東日本大震災15年 新宿で福島被災地の現状を訴えるイベント開催
東日本大震災と東京電力福島第1原発事故から15年となる2026年3月11日、東京都新宿区高田馬場の歌声喫茶「ともしび」において、福島県の被災地の現状を知るためのイベントが実施され、約50人の参加者が集まりました。この催しは、震災と原発事故の記憶を風化させないことを目的としており、福島県浪江町出身者らが貴重な証言を披露しました。
原子力緊急事態宣言の継続を忘れないで
イベントでは、浪江町の帰還困難区域である赤宇木(あこうぎ)地区で生まれ育った今野邦彦さん(67)が登壇し、「原子力緊急事態宣言が今もまだ続いていることを忘れないで」と強く訴えました。浪江町は原発事故により全住民が避難を余儀なくされ、放射能汚染が深刻な赤宇木を含む津島地区の大部分は、15年経った今でも帰還困難区域のままです。
今野さんは、同じ赤宇木の住民たちと共同で作成した記録誌「百年後の子孫たちへ」を紹介しました。この記録誌は、避難先を訪ねて聞き取った実名の証言を基にしており、「怒りの言葉はないが、言葉で表現しきれない怒りを全888ページで伝えている」と説明しました。この取り組みは、被災者の生の声を後世に残す重要な試みとして注目されています。
浪江町の歴史と参加者の反響
また、浪江町出身の歌人・三原由起子さん(46)と国文学研究資料館教授の西村慎太郎さん(51)が、浪江の近代史の一幕を紹介しました。1935年(昭和10年)5月に、南朝の天皇を自称した「熊沢天皇」が浪江を訪れ、大きな催しが行われたことで「浪江で南朝ブームが起きた」というエピソードが語られ、参加者からは驚きの声が上がりました。

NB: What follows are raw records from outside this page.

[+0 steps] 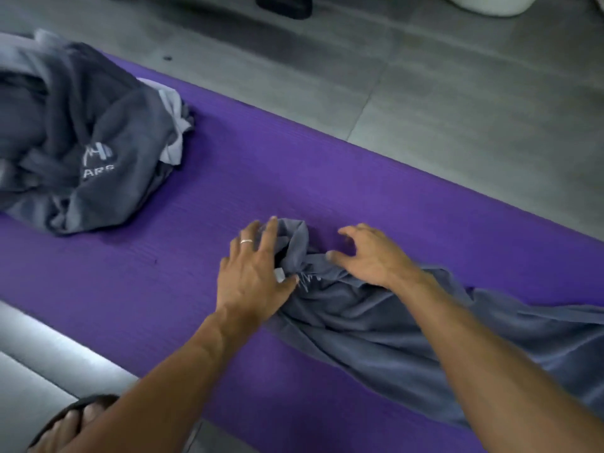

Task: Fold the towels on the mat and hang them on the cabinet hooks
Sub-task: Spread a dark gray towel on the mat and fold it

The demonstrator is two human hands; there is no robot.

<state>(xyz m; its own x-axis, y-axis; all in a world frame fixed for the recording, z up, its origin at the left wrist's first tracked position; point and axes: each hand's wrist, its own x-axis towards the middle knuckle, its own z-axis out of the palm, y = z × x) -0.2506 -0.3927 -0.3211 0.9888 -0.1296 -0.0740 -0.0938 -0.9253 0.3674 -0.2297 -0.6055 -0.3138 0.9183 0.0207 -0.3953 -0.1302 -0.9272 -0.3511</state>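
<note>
A grey towel [376, 331] lies crumpled across the purple mat [228, 178], stretching from the middle toward the lower right. My left hand [255, 276] rests on the towel's bunched near end with fingers spread; its thumb touches a small white label. My right hand [369, 256] presses on the towel just right of the bunch, fingers loosely bent and reaching onto the mat. A heap of several grey towels [81, 138], one with a white logo, sits on the mat at the upper left. No cabinet hooks are in view.
Grey tiled floor [441, 103] borders the mat's far side. A dark sandal [284, 4] and a white bucket base [487, 4] stand at the top. My sandalled foot [75, 420] is on the floor at the lower left.
</note>
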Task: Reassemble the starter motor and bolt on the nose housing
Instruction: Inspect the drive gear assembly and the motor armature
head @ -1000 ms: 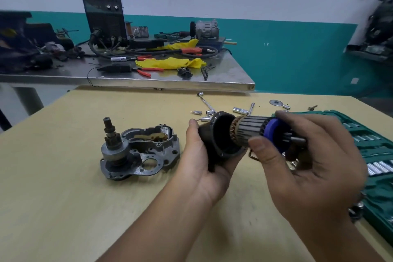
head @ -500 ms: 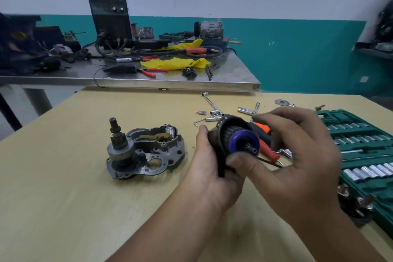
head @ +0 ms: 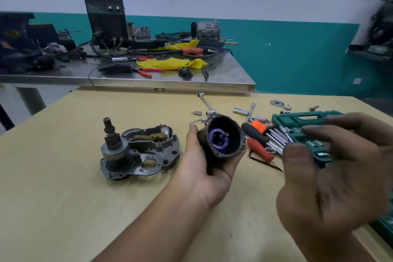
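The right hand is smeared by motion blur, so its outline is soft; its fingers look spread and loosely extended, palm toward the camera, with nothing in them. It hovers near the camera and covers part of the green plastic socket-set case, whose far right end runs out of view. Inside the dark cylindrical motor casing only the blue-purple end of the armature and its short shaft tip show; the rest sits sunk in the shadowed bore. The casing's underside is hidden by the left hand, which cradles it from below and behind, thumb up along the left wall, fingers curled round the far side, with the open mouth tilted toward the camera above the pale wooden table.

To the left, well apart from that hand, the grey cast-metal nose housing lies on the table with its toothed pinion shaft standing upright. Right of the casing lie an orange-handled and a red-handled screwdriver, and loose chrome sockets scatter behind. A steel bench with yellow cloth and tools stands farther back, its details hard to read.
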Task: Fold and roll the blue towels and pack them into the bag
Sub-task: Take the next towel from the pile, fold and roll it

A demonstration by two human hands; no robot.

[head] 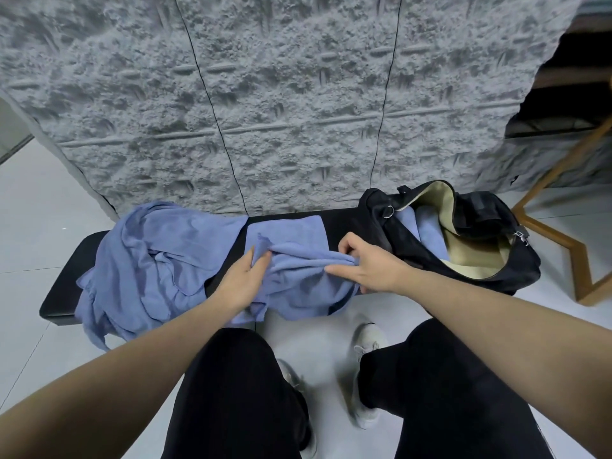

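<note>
Grip, ours: left hand (246, 276) lay flat-fingered on the blue towel (298, 276) mid-desk (63, 293); right hand (364, 266) pinched its bunched right end. Loose towels (149, 260) heaped left. Open black bag (463, 240), far right, held rolled towels (420, 226).

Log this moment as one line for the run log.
stage: folding | left hand: on towel | right hand: gripping towel | bag: open, towels inside | pile: unfolded, on bench
</note>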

イベントに参加した葛飾区の滝島安子さん(76)は、「15年たつと関心が薄れてしまう。私たちは現実を知らないといけないですね」と感想を述べ、震災の記憶を継承することの重要性を強調しました。このイベントは、被災地の現状を都心で伝える貴重な機会となり、参加者たちに深い印象を残しました。